Somut olaya gelince, davacı ... şirketi, davalı kuruma karşı, kazazedenin yerine geçerek, bu kişinin maruz kaldığı trafik kazası sonucu, sigorta poliçesi nedeniyle sağlık kurumuna ödediği, ancak 2918 sayılı Kanunun 98. maddesi karşısında SGK"nın sorumlu olduğu sağlık giderlerinin SGK"dan tahsili istemiyle dava açmaktadır. Ne davacı şirket ile davalı kurum arasında, ne de davalı kurum ile kazazede arasında bir haksız fiil ilişkisi bulunmamaktadır.

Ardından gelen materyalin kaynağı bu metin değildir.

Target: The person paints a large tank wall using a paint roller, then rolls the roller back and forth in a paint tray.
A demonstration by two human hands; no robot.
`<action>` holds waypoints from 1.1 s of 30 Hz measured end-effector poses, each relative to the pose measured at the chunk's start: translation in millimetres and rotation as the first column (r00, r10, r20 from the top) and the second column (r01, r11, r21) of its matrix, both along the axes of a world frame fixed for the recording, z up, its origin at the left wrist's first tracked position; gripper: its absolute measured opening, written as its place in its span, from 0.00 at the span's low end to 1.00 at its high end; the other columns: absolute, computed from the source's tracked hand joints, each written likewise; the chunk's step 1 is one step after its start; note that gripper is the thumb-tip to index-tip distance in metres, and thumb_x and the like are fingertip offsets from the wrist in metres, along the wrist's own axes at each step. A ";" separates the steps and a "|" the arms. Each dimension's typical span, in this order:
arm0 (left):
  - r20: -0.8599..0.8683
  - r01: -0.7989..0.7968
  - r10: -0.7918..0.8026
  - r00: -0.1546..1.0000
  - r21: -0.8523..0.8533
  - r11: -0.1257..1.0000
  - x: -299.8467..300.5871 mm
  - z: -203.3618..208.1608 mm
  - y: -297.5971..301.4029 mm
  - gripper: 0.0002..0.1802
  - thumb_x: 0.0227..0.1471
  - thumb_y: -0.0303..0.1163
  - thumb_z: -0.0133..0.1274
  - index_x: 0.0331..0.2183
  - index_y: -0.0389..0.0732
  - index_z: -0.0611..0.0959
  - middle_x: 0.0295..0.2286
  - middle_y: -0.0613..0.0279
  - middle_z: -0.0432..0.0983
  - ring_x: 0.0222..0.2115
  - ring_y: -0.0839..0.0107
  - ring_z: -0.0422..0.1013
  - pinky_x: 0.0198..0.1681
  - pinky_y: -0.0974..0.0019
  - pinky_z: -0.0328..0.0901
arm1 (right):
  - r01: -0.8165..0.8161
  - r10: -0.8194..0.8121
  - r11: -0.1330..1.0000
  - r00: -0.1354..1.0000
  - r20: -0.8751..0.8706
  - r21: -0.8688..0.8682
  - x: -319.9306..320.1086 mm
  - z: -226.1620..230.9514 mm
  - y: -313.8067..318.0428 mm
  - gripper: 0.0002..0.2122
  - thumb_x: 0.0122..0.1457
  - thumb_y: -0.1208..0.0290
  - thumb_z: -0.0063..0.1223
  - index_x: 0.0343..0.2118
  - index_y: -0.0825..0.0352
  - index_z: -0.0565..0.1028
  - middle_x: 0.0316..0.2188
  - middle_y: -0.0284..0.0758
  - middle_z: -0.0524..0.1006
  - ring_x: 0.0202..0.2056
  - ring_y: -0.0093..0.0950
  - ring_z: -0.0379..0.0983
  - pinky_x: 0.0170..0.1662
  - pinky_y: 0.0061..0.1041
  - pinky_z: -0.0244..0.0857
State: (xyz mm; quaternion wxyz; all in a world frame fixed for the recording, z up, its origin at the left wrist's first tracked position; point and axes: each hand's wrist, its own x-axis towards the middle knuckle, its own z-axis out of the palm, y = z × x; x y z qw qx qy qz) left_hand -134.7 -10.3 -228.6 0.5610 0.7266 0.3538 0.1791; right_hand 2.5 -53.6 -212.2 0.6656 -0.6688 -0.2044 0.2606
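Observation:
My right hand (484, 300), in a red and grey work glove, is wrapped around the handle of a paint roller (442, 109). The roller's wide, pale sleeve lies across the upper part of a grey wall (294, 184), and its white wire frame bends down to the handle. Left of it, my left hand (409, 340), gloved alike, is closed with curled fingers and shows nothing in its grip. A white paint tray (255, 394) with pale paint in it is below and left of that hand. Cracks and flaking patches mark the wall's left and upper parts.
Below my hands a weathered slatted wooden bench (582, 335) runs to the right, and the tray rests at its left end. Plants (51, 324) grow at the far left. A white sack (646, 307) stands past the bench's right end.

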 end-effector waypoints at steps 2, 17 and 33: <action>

Başka bir ifadeyle, davalı kurumun sorumluluğu, kurum tarafından gerçekleştirilen bir haksız fiile dayalı bulunmayıp, 2918 sayılı Kanunun 98. maddesi atfıyla, kazazedeye 5510 sayılı Kanun çerçevesinde yapılacak tedavi yardımı kapsamı ile ilgilidir. Bu haliyle dava, 5510 sayılı Kanunun belirlediği sosyal güvenlik hukukunu ilgilendirmekte olup; uyuşmazlığın, 5521 sayılı İş Mahkemeleri Kanununun 1 ve 7/3. maddeleri ile 5510 sayılı Kanunun 101. maddesi uyarınca, iş (sosyal güvenlik) mahkemesinde çözümlenmesi gerekmektedir.
SONUÇ: Yukarıda belirtilen nedenlerle; HMK"nın 21 ve 22. maddeleri gereğince İstanbul Anadolu 18. İş Mahkemesinin YARGI YERİ OLARAK BELİRLENMESİNE 13/06/2016 gününde oy birliğiyle karar verildi.